Miller and Hardy may have provided the most entertaining bickering in Broadchurch’s first series (a personal high point being Miller threatening to piss in a cup and throw it at Hardy), but in the show’s second run, the conflict between another pair proved almost as popular.
One exchange in particular between rival Junior Barristers Ben and Abby, played respectively by William Andrews and Phoebe Waller-Bridge, captured viewers’ imaginations. In episode seven of series two, Ben tells his opposite number “Abby, I wanted to say… I think you’re a truly horrible person”. Cue applause, cheering, and quite possibly, a new range of slogan t-shirts.
According to Andrews on Twitter, writer Chris Chibnall was kind enough to let him and Waller-Bridge improvise that now-famous line. “All chibnals meaning though [sic]. We made it more cutting,” he explained.
Marvel’s Agents Of SHIELD
Speaking of t-shirt slogans, that’s exactly where a reportedly improvised line from the Agents Of SHIELD season two finale, “S.O.S.,” ended up.
On Twitter this May, SHIELD producer Geoffrey Colo announced that the episode had won an Entertainment Weekly award for Funniest Moment in a Drama courtesy of Iain de Caestecker’s Breaking Bad-inspired line: “Science, biatch!”
No, it’s not Shakespeare, but Fitz’s cheeky response to Gordon asking what he had done to inhibit his teleporting powers quickly became a fan favourite. On Twitter this May, actor Clark Gregg called it the “best ad lib in the history of television.”
Game Of Thrones
Seeing as Game Of Thrones spends the GDP of a small country on each episode, risky off-the-cuff additions to the script are an obvious no-no. One instance of sanctioned improvisation though, occurred in the show’s second season.
In the season two finale, “Valar Morghulis,” Iain Glen’s character Ser Jorah Mormont, has to speak a line of Dothraki ordering Dany’s followers to steal gold and jewels from the house of Xaro Xhoan Daxos in retribution for his having betrayed Dany and her dragons to the warlocks. Mormont tells them “Mas ovary movekkhi moskay,” a line of approximated Dothraki entirely of the actor’s own invention.
The improvisation was required, as Game Of Thrones language consultant David J Peterson tells it, because he was unavailable when the request came through by email. Judging Glen not to have done a bad job on the faux-Dothraki, Peterson later retrofitted the fictional language to explain the words. You can read more about that at The Guardian, here.

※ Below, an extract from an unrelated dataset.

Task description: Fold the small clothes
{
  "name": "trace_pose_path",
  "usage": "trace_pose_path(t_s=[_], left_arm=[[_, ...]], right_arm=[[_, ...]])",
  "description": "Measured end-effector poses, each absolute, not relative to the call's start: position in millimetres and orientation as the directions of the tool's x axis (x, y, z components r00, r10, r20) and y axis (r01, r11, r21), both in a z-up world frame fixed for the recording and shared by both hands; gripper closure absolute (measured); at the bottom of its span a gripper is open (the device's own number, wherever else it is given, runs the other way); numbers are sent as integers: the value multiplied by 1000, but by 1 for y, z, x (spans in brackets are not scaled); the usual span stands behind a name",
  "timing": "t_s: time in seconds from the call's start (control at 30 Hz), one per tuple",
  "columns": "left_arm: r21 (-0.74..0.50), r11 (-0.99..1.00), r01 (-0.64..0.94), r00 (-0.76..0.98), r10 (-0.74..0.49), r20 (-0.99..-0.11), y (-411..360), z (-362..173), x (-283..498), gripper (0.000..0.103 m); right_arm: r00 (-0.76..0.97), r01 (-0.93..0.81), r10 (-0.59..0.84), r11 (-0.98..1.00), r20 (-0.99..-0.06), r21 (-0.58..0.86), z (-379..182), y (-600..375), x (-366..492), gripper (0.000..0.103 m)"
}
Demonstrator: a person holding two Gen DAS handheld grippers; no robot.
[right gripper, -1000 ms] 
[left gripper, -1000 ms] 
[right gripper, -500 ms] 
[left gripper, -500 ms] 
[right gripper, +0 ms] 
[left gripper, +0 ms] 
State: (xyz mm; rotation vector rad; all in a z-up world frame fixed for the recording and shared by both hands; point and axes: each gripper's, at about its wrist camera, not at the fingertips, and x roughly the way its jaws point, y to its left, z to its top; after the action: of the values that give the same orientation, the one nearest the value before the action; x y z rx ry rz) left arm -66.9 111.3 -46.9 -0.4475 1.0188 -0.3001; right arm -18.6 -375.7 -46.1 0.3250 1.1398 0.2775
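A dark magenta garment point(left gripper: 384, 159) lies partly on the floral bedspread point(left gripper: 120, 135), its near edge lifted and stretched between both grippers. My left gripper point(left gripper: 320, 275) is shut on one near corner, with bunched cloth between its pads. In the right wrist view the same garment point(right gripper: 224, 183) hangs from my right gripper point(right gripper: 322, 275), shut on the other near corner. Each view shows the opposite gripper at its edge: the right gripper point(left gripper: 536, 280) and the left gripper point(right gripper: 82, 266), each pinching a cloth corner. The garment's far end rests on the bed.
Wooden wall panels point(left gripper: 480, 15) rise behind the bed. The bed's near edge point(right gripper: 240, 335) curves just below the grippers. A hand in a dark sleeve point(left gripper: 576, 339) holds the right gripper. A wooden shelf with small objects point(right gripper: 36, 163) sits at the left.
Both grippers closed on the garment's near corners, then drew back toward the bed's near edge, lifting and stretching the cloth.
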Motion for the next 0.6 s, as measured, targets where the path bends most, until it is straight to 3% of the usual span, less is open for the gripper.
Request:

The Office: An American Workplace
Like Parks And Recreation (which started life as an abandoned spinoff of the earlier show commissioned by NBC before morphing into the series we know and love today) The Office welcomed cast ad-libs, particularly on its “to camera” segments. Rainn Wilson, who played Dwight Schrute, apparently gave Steve Carell a run for his money when it came to riffing around the script. Writer Mike Schur said in 2007 that “Rainn has never not given an alternate version” when it comes to his interview segments.
The show’s most famous improvisation though, was non-verbal. In the season three opener, “Gay Witch Hunt,” Michael Scott makes a foolhardy attempt to prove he isn’t homophobic by kissing a gay employee, Oscar, on the lips. As relayed by this IGN report about a The Office panel at Paley Fest 2007, that kiss was all Steve Carell’s idea, much to Oscar Nunez’s surprise.
Paul Lieberstein, who played Toby in the comedy, remembered that the script originally called for Michael to kiss Oscar on the cheek. Instead “One take, Steve just won’t let Oscar turn away. He got closer and closer.” Relive the moment for yourself, here.
Buffy The Vampire Slayer
Ask a Buffy fan what nationality all monkeys are, and they’ll quote you back one of the show’s cast ad-libs. While the genius of Buffy is undeniably in the writing, a few moments improvised by its actors made their way onto the screen and into fans’ hearts.
The most popular has to be Seth Green and Alyson Hannigan’s Animal Cracker-based exchange in “What’s My Line Part 2,” which, according to producer Marti Noxon on the season four DVD commentaries, was all their own work after Oz tells Willow, “you have the sweetest smile I’ve ever seen.” What follows is a dramatic monologue about the curiosity of the monkey being the only Animal Cracker that wears clothes.
According to Golden and Holder’s The Watcher’s Guide, a couple of ad-libbed moments from season one’s “The Puppet Show” also made it through. Xander using Sid the dummy to reference The Shining by saying “Redrum, Redrum” was the invention of Nicholas Brendon, and Willow running off stage in terror was Alyson Hannigan’s idea.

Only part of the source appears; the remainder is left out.